General Elektrik Türkiye’de göreve başlamanızın üzerinden yaklaşık 9 ay geçti. Nasıl bir yapı bekliyordu sizi burada?

General Elektrik çok büyük bir organizasyon ve matriks bir yapıya sahip. Bünyesinde çok farklı iş kolları var. Bu yönüyle matriks yapıya alışık olmayan kişiler için biraz zorlayıcı olan bu yapıya, hem geçmişte benzer organizasyonlarda kazandığım deneyim, hem de burada tanıştığım herkesin desteğiyle gerçekten çok kısa sürede adapte olduğumu söyleyebilirim.

Kısaca yapımızdan söz edersem; dünyada 320 bin, Türkiye’de 800’e yakın çalışanımız var. Ülkemizde 8 farklı iş kolunda faaliyet gösteriyoruz.

Bunlardan biri olan GE Sağlık, sağlık teknolojileri ve sistemleri üzerine faaliyet gösteriyor. GE’nin önemli yatırımlarından biri olan bu alanda, Eastern African Growth Market (EAGM) dediğimiz 84 ülkenin yönetimi Türkiye’de. Bu da bizim için çok mutluluk ve gurur verici bir durum. Bir başka faaliyet alanımız ise havacılık… Gebze’deki ofisimizde şu anda 250 Türk mühendisi, AR&GE yapıyor; uçak ve enerji motorları için yazılım geliştirmek konusunda ABD ile çok yakından çalışıyor. Bunun yanı sıra, enerji ve güç sistemleri üzerine çalışan bir iş kolumuz var. Ulaştırma alanında da faaliyet gösteriyor; Türkiye’de lokomotif üretiyoruz. Elektrik ve enerji çözümleri üreten IS (Industry Solutions), bir başka faaliyet alanımız... Bunların yanı sıra, enerji yönetimi, aydınlatma ve beyaz eşya da iş kollarımız arasında yer alıyor.
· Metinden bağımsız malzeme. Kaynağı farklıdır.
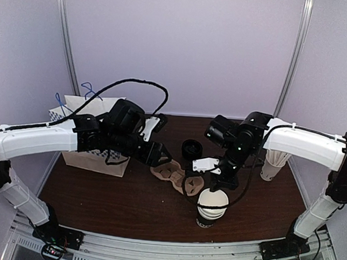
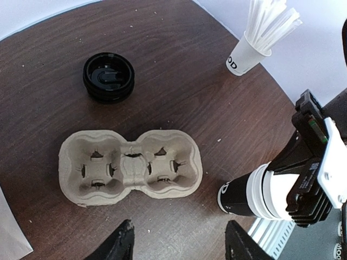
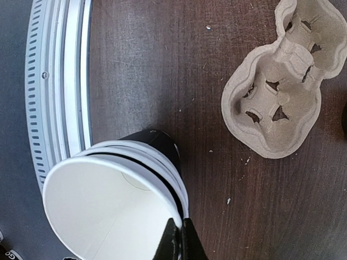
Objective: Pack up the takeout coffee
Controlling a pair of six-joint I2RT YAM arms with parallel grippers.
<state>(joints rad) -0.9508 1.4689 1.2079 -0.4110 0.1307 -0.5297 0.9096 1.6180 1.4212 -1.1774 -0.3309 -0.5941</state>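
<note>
- Lavender walls back a dark wooden table (image 1: 99,196), and a white paper bag (image 1: 92,154) stands at its far left.
- Your left gripper (image 2: 181,246) hovers over the near edge of the pulp carrier (image 2: 130,168), jaws apart and holding nothing.
- Beyond the carrier, a black lid (image 2: 108,77) sits apart from everything else.
- No lidded coffee shows yet. Its cup looks to be the top cup (image 3: 103,211) of the stack (image 3: 157,143), near the table's front edge, right of the carrier.
- Your right gripper (image 3: 179,241) is pinched on that top cup's rim, so you are probably separating one cup.
- Next, lift it straight up so the lower cups don't follow, then carry it left to a carrier pocket.
- At the far right, the cup of straws (image 2: 245,54) stands well apart.
</note>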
Kısacası, aslında 8 şirketimiz var ama bu iş kollarının hepsinin yönetimi yurtdışına bağlı olarak tek bir şirket olarak faaliyet gösteriyor ve en tepede birleşiyor. Ancak, özellikle Türkiye gibi büyüyen pazarlarda, ülkedeki büyüme potansiyelinden en yüksek seviyede yararlanabilmek için iki sene önce “Global Growth and Operations” adlı bir yapı kuruldu ve büyümeye yatırım ile operasyon birimlerinin tek elden etkin bir şekilde yürütülebilmesi için yeni bir sisteme gidildi. Bu sistemle; hem şirketlerimiz arasındaki sinerjiyi görüp yararlanabilmek, hem şu ana kadar fark edilmemiş iş geliştirme alanlarının fark edilip, buna yönelik faaliyetlerin yapılması, hem de bazı fonksiyonların merkezileştirilerek etkinleşmesi amaçlanıyordu. Bu fonksiyonlardan biri de İnsan Kaynakları’ydı.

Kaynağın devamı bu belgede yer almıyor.